§ **WHAT YOU WILL DO**:
Output each line of the listing exactly, though pictures are not to appear.

######

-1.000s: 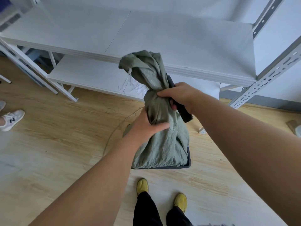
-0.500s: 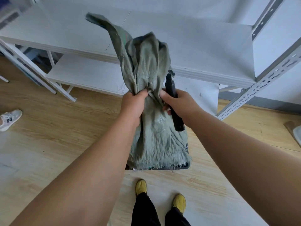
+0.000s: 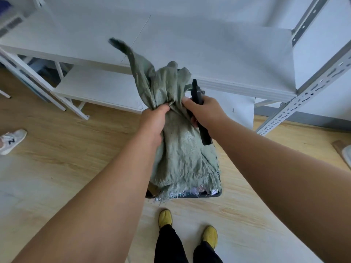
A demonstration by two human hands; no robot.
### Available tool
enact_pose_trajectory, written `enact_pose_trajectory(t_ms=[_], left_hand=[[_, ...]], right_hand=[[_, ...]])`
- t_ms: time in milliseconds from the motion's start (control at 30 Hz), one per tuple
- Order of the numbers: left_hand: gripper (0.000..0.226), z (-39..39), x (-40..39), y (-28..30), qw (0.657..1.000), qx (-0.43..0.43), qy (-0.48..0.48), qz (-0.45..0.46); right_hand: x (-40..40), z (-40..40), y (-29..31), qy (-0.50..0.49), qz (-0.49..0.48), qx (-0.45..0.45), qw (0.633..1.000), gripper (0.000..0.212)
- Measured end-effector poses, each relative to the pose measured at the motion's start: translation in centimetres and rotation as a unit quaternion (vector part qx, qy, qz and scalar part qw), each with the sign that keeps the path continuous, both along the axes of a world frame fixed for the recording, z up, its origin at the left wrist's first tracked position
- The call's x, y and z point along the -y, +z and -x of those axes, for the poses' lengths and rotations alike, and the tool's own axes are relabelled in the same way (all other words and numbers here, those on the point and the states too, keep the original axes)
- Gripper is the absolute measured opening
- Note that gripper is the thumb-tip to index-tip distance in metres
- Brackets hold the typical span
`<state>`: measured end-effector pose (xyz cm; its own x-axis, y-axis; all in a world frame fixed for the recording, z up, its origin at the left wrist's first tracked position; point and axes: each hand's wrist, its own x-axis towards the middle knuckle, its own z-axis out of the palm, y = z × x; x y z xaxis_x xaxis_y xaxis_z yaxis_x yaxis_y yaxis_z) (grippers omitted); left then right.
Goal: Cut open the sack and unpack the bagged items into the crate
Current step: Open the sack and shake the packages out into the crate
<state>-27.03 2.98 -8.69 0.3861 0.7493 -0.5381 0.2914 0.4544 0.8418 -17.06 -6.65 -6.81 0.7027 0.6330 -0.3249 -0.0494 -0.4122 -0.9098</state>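
A limp green woven sack [image 3: 180,156] hangs upside down over a dark crate [image 3: 218,194] on the floor, its frayed cut edge brushing the crate's rim. My left hand [image 3: 153,120] grips the bunched sack near its upper part. My right hand [image 3: 205,111] holds a black utility knife [image 3: 204,133] and also pinches the sack fabric beside the left hand. Pale bagged items [image 3: 197,190] show in the crate below the fringe; most of the crate is hidden by the sack.
A white shelving unit [image 3: 209,59] with a lower shelf [image 3: 98,90] stands just behind the crate, its perforated metal upright [image 3: 303,97] at right. My yellow shoes [image 3: 165,218] are close to the crate. Another person's sneaker [image 3: 11,139] is at far left on the wooden floor.
The sack went from bulging with a knotted top to hanging slack and raised, its frayed end now over the crate. My left hand moved up beside the right; a loose flap swings at top left.
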Motion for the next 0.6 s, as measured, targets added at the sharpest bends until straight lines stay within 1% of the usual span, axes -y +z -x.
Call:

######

§ **FINAL ANSWER**:
-1.000s: 
-0.500s: 
+0.000s: 
A demonstration by two human hands; no robot.
### Available tool
enact_pose_trajectory, written `enact_pose_trajectory(t_ms=[_], left_hand=[[_, ...]], right_hand=[[_, ...]])`
- t_ms: time in milliseconds from the motion's start (control at 30 Hz), one per tuple
- Order of the numbers: left_hand: gripper (0.000..0.226), z (-39..39), x (-40..39), y (-28..30), qw (0.657..1.000), qx (-0.43..0.43), qy (-0.48..0.48), qz (-0.45..0.46); right_hand: x (-40..40), z (-40..40), y (-29..31), qy (-0.50..0.49), qz (-0.49..0.48), qx (-0.45..0.45), qw (0.633..1.000), gripper (0.000..0.212)
- Measured end-effector poses, each relative to the pose measured at the motion's start: translation in centimetres and rotation as a unit quaternion (vector part qx, qy, qz and scalar part qw), each with the sign that keeps the path continuous, both along the axes of a world frame fixed for the recording, z up, its origin at the left wrist's first tracked position
- The call's x, y and z point along the -y, +z and -x of those axes, for the poses' lengths and rotations alike, and the tool's own axes are relabelled in the same way (all other words and numbers here, those on the point and the states too, keep the original axes)
- Gripper is the absolute measured opening
- Note that gripper is the thumb-tip to index-tip distance in metres
- Brackets hold the typical span
`<state>`: measured end-effector pose (xyz cm; its own x-axis, y-axis; all in a world frame fixed for the recording, z up, its origin at the left wrist's first tracked position; point and axes: each hand's wrist, its own x-axis towards the middle knuckle, its own z-axis out of the palm, y = z × x; x y z xaxis_x xaxis_y xaxis_z yaxis_x yaxis_y yaxis_z) (grippers omitted); left then right.
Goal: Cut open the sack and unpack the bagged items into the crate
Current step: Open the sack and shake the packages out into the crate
<state>-27.03 2.98 -8.69 0.3861 0.7493 -0.5381 0.2914 0.4544 0.8418 -17.06 -6.65 -6.81 0.7027 0.6330 -0.3249 -0.0494 -0.4122 -0.9098</state>
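A limp green woven sack [image 3: 180,156] hangs upside down over a dark crate [image 3: 218,194] on the floor, its frayed cut edge brushing the crate's rim. My left hand [image 3: 153,120] grips the bunched sack near its upper part. My right hand [image 3: 205,111] holds a black utility knife [image 3: 204,133] and also pinches the sack fabric beside the left hand. Pale bagged items [image 3: 197,190] show in the crate below the fringe; most of the crate is hidden by the sack.
A white shelving unit [image 3: 209,59] with a lower shelf [image 3: 98,90] stands just behind the crate, its perforated metal upright [image 3: 303,97] at right. My yellow shoes [image 3: 165,218] are close to the crate. Another person's sneaker [image 3: 11,139] is at far left on the wooden floor.
The sack went from bulging with a knotted top to hanging slack and raised, its frayed end now over the crate. My left hand moved up beside the right; a loose flap swings at top left.
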Motion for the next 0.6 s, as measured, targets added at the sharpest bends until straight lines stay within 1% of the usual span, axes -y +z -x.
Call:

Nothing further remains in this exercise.